*** Opening Supplied data ***
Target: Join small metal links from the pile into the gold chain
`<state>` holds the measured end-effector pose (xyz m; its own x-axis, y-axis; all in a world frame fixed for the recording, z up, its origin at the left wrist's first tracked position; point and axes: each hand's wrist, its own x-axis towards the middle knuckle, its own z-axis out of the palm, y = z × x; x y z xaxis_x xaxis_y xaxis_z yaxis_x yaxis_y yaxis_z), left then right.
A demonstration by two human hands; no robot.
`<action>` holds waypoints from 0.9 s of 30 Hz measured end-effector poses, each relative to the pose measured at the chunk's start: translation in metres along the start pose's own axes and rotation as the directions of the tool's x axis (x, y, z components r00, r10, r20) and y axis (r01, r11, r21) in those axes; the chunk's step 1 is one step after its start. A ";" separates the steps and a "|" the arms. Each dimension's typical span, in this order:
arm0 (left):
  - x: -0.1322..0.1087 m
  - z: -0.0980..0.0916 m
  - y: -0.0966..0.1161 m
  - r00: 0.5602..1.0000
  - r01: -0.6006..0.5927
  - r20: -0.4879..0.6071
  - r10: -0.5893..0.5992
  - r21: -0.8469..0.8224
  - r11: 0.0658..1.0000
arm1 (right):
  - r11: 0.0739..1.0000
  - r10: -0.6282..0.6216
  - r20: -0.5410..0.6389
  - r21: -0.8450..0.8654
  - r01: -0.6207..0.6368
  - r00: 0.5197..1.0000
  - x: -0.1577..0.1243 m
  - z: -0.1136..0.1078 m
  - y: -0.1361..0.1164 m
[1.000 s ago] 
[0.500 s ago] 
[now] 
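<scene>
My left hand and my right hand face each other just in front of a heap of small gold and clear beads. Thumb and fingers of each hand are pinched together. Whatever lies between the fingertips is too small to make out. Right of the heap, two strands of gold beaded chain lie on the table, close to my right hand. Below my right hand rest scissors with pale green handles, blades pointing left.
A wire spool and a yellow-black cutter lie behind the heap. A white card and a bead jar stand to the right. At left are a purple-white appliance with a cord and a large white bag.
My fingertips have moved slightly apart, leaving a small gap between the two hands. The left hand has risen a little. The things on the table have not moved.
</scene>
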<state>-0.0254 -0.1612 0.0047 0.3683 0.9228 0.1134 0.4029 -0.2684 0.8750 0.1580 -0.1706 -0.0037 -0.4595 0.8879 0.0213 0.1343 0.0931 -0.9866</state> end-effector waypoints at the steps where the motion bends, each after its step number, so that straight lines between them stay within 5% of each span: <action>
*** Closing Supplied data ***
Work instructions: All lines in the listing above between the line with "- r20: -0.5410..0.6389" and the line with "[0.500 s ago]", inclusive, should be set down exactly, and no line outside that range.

Output for this exercise:
  - r20: -0.5410..0.6389
  - r21: -0.8450..0.8654
  - r01: -0.6207..0.6368
  - r00: 0.5197..1.0000
  - x: -0.1577..0.1243 m
  - z: -0.1136..0.1078 m
  - y: -0.1361..0.1164 m
[1.000 s ago] 
[0.500 s ago] 

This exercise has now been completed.